Claudius (268–270) konnte die Riesenarbeit der Herstellung des Reiches nur beginnen, und seine Partei in Gallien musste er vorerst im Stiche lassen; aber sein Gotensieg bei Naissus war doch diejenige Tat, welche hauptsächlich der alten Welt das Leben fristete. Seiner sonstigen hohen Regenteneigenschaften konnte das Reich kaum geniessen, weil er schon nach einem Jahre starb; es wäre aber ungerecht, sie zu bezweifeln, weil er das Unglück gehabt hat, in die Hände der Lobredner zu fallen. Seine wahre Lobrede liegt in dem Stolz der illyrischen Reiterei auf die Landsmannschaft mit ihm, in der mutigen Zuversicht zur Gegenwehr gegen die Barbaren, die sein Sieg auch einzelnen schwachen Städten und Provinzialbevölkerungen einflösste. Spanien war bereits von Tetricus abgefallen, um sich ihm in die Arme zu werfen.

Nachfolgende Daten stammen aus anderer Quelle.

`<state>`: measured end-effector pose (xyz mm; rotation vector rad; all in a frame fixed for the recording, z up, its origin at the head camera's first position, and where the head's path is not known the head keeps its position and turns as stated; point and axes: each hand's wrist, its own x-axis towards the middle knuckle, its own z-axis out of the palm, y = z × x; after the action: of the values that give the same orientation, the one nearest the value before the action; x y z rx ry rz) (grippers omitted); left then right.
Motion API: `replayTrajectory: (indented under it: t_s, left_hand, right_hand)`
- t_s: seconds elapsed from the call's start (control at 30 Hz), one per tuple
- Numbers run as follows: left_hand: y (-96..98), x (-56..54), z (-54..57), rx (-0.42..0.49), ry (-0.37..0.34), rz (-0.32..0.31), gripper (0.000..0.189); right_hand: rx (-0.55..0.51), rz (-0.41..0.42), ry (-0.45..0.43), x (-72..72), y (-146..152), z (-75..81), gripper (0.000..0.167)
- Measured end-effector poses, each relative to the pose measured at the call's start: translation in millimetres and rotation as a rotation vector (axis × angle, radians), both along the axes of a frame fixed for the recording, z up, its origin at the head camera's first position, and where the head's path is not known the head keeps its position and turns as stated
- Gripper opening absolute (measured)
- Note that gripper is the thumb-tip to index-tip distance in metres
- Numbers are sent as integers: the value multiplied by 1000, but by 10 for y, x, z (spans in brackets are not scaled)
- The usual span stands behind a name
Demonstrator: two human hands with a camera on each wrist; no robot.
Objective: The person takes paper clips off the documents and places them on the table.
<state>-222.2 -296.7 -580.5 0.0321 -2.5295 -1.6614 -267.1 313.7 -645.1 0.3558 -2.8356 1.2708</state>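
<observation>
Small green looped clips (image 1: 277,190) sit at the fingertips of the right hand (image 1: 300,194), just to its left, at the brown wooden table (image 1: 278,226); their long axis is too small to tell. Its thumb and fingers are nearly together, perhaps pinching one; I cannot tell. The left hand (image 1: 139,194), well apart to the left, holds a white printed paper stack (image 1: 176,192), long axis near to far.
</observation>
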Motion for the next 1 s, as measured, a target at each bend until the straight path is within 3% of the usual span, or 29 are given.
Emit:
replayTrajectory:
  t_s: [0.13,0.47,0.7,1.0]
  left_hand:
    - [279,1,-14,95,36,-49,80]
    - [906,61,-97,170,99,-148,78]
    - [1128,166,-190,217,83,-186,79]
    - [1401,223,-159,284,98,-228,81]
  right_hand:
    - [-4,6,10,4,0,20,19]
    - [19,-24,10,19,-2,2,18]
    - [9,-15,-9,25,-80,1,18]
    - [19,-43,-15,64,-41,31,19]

Er hatte einen trefflichen Bruder, Quintillus, den der Senat aus Hochachtung für den Verstorbenen zum Kaiser ernannte. Aber auf dem Sterbebett hatte Claudius selbst vor den versammelten Generälen37 den Aurelian zu seinem Nachfolger designiert, und das Heer hatte ihn sofort anerkannt. Dass Quintillus sich nun alsbald die Adern öffnete, war jenen Zeiten nicht mehr als gemäss.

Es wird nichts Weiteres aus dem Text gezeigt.